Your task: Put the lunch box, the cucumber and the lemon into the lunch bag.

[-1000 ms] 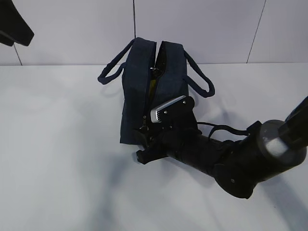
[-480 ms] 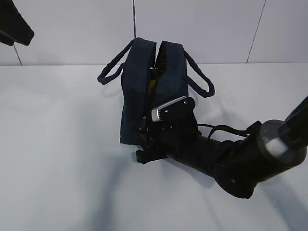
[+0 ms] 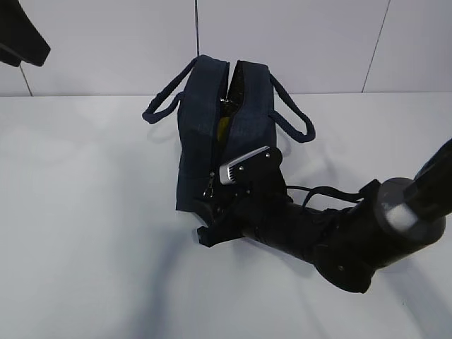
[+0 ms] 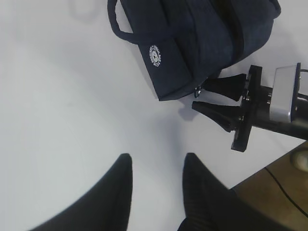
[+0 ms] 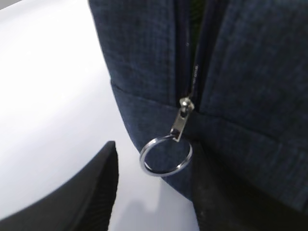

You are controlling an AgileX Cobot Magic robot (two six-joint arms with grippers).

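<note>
The dark navy lunch bag [image 3: 212,120] stands on the white table, its top zip parted along most of its length. A speck of yellow [image 3: 222,126] shows in the gap, perhaps the lemon. The lunch box and the cucumber are out of view. My right gripper [image 3: 214,206] is at the bag's near end, low by the table. In the right wrist view it [image 5: 156,156] stands open, with the metal ring pull [image 5: 166,155] hanging between its fingers and not pinched. My left gripper [image 4: 156,161] hovers open over bare table, apart from the bag [image 4: 202,43].
The bag's two loop handles [image 3: 164,106] [image 3: 293,120] droop to either side. The left arm [image 3: 21,32] is raised at the top left. A tiled wall closes off the back. The table's edge [image 4: 269,166] runs close to the right arm.
My right gripper has sunk slightly and tilted at the bag's near end, so the zip pull now shows just above it. The left arm and the bag have hardly moved.
</note>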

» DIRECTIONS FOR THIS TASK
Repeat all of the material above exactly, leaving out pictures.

» FINISHED EXERCISE
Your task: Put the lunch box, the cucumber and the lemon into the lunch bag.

[-1000 ms] 
[-480 ms] 
[+0 ms] 
[+0 ms] 
[+0 ms] 

You are controlling an AgileX Cobot Magic robot (two six-joint arms with grippers).

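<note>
The dark navy lunch bag [image 3: 212,120] stands on the white table, its top zip parted along most of its length. A speck of yellow [image 3: 222,126] shows in the gap, perhaps the lemon. The lunch box and the cucumber are out of view. My right gripper [image 3: 214,206] is at the bag's near end, low by the table. In the right wrist view it [image 5: 156,156] stands open, with the metal ring pull [image 5: 166,155] hanging between its fingers and not pinched. My left gripper [image 4: 156,161] hovers open over bare table, apart from the bag [image 4: 202,43].
The bag's two loop handles [image 3: 164,106] [image 3: 293,120] droop to either side. The left arm [image 3: 21,32] is raised at the top left. A tiled wall closes off the back. The table's edge [image 4: 269,166] runs close to the right arm.
My right gripper has sunk slightly and tilted at the bag's near end, so the zip pull now shows just above it. The left arm and the bag have hardly moved.
</note>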

Output is finished, and nothing else is required.